Helen McDermott in her early career as a model/strumpet

 Later, I got held up behind the old coot from the hairnets & dogfood aisle as he led his cocktail sausages from the checkout to the exit.

Fresh Battenberg Brand sausage meat

 To make matters worse, on the way out the carpark was annoyingly thronged with peasants milling around aimlessly.

Where in blazes did one park the blasted carriage?

 Oh, and I forgot the milk!

Tuesday 22 April 2014

Easter egg

 We are never getting eggs from the "farm" up the road again!

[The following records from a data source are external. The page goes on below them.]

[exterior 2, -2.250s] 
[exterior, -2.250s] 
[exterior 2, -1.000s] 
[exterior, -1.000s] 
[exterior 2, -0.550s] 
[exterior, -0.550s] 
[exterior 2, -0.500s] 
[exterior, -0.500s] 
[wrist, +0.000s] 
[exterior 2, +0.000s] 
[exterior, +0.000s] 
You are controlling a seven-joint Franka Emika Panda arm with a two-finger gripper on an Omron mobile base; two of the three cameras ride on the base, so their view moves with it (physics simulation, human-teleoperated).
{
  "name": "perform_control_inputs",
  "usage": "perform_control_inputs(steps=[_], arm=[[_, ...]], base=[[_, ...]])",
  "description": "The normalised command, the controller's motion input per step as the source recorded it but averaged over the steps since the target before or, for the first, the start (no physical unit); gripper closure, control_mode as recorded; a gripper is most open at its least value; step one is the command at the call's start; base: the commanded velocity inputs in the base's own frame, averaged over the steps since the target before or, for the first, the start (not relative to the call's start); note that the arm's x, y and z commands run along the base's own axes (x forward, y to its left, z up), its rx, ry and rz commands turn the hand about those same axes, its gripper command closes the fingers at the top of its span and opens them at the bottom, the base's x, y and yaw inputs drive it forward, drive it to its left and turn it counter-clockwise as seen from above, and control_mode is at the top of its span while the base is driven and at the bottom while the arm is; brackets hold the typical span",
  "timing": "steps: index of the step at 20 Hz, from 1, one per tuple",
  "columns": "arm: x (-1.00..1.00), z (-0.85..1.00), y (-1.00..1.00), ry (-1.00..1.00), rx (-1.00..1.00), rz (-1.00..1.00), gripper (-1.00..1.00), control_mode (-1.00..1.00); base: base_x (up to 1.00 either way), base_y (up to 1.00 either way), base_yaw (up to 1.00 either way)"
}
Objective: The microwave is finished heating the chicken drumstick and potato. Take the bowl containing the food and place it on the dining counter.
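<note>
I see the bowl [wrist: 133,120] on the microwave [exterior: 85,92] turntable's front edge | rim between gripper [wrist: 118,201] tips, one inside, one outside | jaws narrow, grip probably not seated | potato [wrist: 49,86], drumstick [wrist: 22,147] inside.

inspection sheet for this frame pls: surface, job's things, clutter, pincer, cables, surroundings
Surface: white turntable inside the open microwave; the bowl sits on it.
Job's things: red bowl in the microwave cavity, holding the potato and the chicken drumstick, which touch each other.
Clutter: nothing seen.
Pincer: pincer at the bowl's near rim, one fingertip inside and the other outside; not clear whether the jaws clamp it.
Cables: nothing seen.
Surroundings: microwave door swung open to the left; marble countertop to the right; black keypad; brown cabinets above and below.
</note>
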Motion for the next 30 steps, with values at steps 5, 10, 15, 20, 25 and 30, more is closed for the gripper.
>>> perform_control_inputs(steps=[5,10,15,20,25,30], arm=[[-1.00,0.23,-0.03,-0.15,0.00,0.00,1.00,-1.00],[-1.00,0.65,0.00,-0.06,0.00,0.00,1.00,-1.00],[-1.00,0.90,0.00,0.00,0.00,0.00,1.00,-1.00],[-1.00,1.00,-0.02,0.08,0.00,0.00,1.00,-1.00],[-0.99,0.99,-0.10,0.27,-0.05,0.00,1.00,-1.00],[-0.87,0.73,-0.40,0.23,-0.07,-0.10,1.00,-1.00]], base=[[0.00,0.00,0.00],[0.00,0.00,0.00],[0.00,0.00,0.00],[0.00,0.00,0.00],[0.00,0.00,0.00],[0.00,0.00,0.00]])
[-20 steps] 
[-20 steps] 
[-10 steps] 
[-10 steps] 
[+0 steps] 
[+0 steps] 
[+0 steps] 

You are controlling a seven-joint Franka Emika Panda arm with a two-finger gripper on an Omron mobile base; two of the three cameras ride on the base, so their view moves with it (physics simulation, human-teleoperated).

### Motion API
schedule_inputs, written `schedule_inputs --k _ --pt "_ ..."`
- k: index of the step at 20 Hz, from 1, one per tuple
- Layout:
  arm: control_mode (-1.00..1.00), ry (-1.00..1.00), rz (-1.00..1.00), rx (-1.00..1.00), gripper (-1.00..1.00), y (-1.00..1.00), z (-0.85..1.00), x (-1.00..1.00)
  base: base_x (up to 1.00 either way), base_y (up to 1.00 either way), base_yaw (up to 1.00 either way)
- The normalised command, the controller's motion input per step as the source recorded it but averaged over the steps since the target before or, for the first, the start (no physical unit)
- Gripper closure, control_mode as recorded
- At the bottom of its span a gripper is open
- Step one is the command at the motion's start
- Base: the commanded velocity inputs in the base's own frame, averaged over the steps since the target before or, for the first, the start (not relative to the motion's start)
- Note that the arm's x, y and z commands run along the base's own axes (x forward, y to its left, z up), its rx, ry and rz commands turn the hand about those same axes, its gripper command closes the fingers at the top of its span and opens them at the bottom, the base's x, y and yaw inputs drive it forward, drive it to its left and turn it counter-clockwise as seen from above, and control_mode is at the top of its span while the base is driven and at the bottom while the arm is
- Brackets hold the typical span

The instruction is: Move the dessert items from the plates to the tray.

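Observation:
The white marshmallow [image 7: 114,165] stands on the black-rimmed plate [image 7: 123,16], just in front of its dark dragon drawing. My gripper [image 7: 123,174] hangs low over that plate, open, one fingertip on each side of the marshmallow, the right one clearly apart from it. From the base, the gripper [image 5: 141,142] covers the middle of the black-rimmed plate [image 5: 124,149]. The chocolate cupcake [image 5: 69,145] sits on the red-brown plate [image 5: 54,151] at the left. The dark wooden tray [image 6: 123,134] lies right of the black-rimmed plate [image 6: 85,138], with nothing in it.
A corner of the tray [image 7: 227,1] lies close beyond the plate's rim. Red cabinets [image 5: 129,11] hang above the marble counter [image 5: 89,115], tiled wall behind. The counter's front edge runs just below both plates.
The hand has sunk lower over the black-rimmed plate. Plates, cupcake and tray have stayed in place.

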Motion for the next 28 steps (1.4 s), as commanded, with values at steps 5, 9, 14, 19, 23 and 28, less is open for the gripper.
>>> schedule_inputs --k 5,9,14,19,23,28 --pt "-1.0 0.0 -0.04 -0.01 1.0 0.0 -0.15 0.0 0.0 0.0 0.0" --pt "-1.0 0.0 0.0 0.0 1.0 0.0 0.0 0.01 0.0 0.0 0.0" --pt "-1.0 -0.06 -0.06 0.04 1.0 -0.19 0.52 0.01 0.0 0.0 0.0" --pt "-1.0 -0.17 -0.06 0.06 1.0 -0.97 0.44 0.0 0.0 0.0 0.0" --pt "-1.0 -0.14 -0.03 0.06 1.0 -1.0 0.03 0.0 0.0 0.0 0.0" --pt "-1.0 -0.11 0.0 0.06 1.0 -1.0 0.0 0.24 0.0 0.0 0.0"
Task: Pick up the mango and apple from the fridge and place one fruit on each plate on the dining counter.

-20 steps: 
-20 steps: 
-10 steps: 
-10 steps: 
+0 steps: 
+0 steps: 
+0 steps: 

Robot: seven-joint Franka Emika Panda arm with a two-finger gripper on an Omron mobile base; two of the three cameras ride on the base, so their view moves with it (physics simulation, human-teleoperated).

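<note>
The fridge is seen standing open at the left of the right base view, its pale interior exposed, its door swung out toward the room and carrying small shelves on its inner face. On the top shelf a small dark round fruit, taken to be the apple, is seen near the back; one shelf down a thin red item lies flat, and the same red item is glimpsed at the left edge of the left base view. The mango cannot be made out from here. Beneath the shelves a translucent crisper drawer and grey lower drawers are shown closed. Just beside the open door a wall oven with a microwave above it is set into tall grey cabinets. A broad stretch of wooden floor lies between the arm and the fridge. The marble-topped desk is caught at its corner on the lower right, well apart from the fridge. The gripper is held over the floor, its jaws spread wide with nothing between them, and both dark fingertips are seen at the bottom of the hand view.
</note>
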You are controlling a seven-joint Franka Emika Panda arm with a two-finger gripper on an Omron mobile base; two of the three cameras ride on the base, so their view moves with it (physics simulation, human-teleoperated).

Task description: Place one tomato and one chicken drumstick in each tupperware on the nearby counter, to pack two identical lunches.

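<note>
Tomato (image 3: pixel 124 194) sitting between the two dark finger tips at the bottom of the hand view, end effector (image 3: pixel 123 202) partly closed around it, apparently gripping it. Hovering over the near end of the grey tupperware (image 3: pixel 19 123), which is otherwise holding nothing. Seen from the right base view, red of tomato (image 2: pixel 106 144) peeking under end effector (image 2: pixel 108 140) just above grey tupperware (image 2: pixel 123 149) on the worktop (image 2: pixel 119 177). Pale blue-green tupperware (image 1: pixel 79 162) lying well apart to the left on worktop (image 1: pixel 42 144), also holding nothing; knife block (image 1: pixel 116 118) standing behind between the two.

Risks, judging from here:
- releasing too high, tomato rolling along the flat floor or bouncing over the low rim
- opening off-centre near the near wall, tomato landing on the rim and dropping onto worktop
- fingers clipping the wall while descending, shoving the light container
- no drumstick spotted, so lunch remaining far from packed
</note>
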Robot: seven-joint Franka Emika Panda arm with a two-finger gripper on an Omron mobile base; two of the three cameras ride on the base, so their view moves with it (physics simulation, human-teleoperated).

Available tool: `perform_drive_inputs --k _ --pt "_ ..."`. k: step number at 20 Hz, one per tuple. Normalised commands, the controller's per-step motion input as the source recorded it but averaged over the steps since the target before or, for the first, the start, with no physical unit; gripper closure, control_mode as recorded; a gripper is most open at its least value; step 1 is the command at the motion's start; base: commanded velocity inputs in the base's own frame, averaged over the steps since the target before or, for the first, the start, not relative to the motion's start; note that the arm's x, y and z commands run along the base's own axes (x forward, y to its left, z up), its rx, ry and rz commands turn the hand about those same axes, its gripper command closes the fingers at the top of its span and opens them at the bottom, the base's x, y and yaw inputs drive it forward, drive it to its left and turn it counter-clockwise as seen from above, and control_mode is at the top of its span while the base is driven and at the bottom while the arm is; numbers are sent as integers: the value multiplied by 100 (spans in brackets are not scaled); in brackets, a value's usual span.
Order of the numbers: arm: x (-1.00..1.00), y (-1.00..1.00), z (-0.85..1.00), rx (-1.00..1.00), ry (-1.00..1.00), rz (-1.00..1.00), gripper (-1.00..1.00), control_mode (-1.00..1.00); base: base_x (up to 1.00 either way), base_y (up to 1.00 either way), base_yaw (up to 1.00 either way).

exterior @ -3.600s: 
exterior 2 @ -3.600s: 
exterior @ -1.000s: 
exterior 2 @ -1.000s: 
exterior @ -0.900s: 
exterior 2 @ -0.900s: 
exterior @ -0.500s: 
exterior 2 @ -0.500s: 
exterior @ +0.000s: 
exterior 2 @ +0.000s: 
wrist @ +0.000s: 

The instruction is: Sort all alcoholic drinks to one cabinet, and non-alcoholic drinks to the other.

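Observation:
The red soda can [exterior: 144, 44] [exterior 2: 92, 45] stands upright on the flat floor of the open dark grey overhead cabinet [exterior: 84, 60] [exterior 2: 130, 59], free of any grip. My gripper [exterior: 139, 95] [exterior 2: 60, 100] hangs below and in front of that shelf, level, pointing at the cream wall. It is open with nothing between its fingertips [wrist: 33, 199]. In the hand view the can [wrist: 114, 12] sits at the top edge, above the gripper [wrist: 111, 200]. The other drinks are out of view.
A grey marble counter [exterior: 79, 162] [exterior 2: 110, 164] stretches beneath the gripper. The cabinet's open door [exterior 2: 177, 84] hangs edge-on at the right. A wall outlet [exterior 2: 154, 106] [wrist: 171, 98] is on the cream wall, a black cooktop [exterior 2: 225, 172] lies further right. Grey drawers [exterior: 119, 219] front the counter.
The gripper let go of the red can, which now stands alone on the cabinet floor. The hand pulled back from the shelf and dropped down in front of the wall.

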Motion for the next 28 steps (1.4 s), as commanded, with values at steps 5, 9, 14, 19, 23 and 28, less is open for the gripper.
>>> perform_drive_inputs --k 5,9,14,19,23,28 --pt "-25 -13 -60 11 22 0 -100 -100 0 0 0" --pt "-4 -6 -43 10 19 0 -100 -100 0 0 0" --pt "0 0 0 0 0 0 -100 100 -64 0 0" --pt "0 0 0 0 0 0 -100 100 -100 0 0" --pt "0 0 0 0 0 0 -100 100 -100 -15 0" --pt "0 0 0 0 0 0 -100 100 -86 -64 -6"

 Inexcuseable came back from her walk earlier with a box of half-a-dozen eggs. There's a house up the road where one can buy fresh eggs that come from the multitudes of chickens that scratch around up there. I think she's trying to be more "country".
 Anyway, she plopped them on the side and promptly went outside to get the washing in. I, meanwhile, had just finished de-nymphing the dishwasher (a story for another time) when I heard a rustling from the eggbox. Edging cautiously up to it, I reached out and flipped the lid open. Five of the six pale brown mottled eggs were sitting in their little pulped-paper nests not moving at all. The sixth was jumping around like a child on a tartrazine high. It was all very Ghostbusters!
 As I debated what to do, the egg cracked open sending tiny pieces of eggshell flying across the kitchen and revealed a coiled up something inside. I leaned in closer, squinting, wishing I had my reading glasses to hand. 
 Suddenly, the thing sprung out, launching itself at my face! It was a basilisk!
 I leapt back and flailed at the writhing creature with a teatowel (the only thing immediately to hand), attempting to keep it at bay and it's deathly gaze off me. By pure chance I accidently dropped the cloth, which landed over the monstrous little serpent. Quickly scooping it up, I elbowed the waste-disposal unit switch on and shook out the teatowel over the sink. I smiled in grim satisfaction as the basilisk fell into the grinding metal teeth and was smushed to smithereens!

 While I leaned back against the fridge catching my breath, Inexcuseable walked back in with her washing, completely oblivious as to my narrow escape. She looked over at the noisily churning sink then switched her sights on me before sweeping out of the room. Over her shoulder she said:
 "Next time, remember to run the water when you use the waste disposal unit."

Sunday 20 April 2014

Something under the bed is drooling

 Ug. So tired. 

 I didn't sleep very well last night having been woken from dreams of things I can no longer remember by several large thumps and bangs, followed by the bed shaking. I thought it was another earthquake.

 I was wrong. It was much more serious.

 There was a monster under the bed.

It's eyes... Like gimlets!
(Artist's impression. The actual monster may vary)

 The bloody thing was eating breakfast! So, not only did I have to deal with the chomping of massive jaws and crunching of bones, but also the rivers of drool seeping into my carpet.

 As I staggered out of bed leaving the monster to its meal, I tried not to think about the devastation that was sure to await me downstairs. I mean: can you imagine the carnage caused by a sizeable monster dragging a kid through a cat-flap, and the state of our pots & pans cupboard as it rummaged for one big enough to fry a rather overweight child

 Le sigh.

And, yes, now that I'm up, I'll get on with those final articles from wwwWOW!